Indexing Documentation
Bobbin isn’t just for source code. Its markdown parser understands headings, tables, code blocks, and YAML frontmatter, making it a powerful tool for indexing documentation repos, wikis, and knowledge bases built with tools like mdBook, Sphinx, MkDocs, or Docusaurus.
Why index your docs?
Documentation scattered across repos, wikis, and knowledge bases is hard to search. A keyword search for “authentication” returns hundreds of hits without context. Bobbin’s semantic search lets you ask questions like “how does the OAuth flow work” and get back the specific documentation sections that answer your question.
Getting started
Step 1: Initialize bobbin
cd ~/docs-repo
bobbin init
Step 2: Configure for documentation
Markdown files (**/*.md) are included by default.

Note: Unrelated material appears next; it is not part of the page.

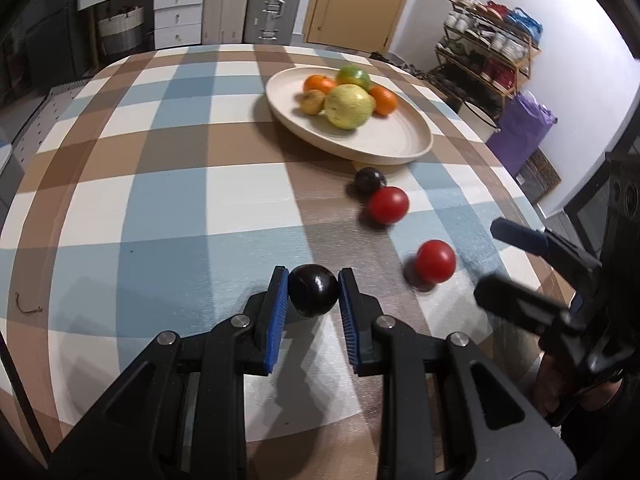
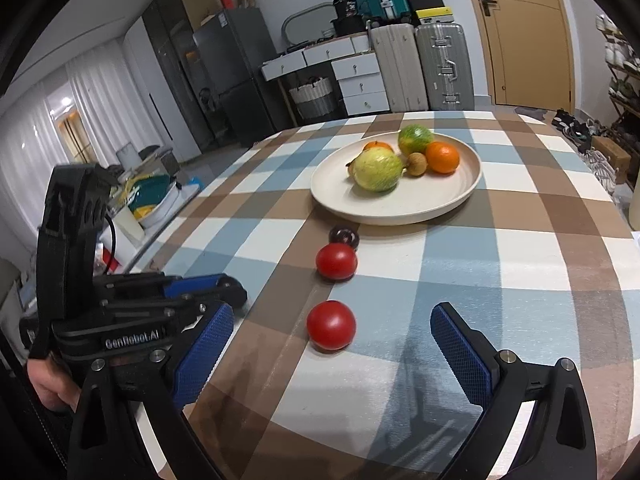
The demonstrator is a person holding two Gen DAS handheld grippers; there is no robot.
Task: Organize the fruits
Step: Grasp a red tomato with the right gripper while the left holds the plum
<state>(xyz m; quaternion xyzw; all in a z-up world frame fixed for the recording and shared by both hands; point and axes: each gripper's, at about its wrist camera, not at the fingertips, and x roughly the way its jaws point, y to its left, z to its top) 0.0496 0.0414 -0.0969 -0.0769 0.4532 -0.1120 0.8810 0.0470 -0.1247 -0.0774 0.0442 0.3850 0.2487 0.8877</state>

For a pure docs repo, you can tighten the include patterns and skip irrelevant directories:
[index]
include = [
"**/*.md",
]
exclude = [
"**/node_modules/**",
"**/build/**",
"**/dist/**",
"**/.git/**",
"**/site/**", # MkDocs build output
"**/book/**", # mdBook build output
]
Step 3: Index
bobbin index
Bobbin parses each markdown file into structural chunks:
- Sections — content under each heading, with the full heading hierarchy preserved
- Tables — standalone table chunks for easy lookup
- Code blocks — fenced code blocks extracted as individual chunks
- Frontmatter — YAML frontmatter metadata captured as
docchunks
Step 4: Search
bobbin search "how does deployment work"
How markdown parsing works
Bobbin uses pulldown-cmark to parse markdown into structural chunks. Understanding the chunk types helps you write more effective queries.
Sections
Every heading creates a section chunk containing the heading and all content up to the next heading of the same or higher level. Section names include the full heading hierarchy:
# API Reference → "API Reference"
## Authentication → "API Reference > Authentication"
### OAuth Flow → "API Reference > Authentication > OAuth Flow"
## Rate Limiting → "API Reference > Rate Limiting"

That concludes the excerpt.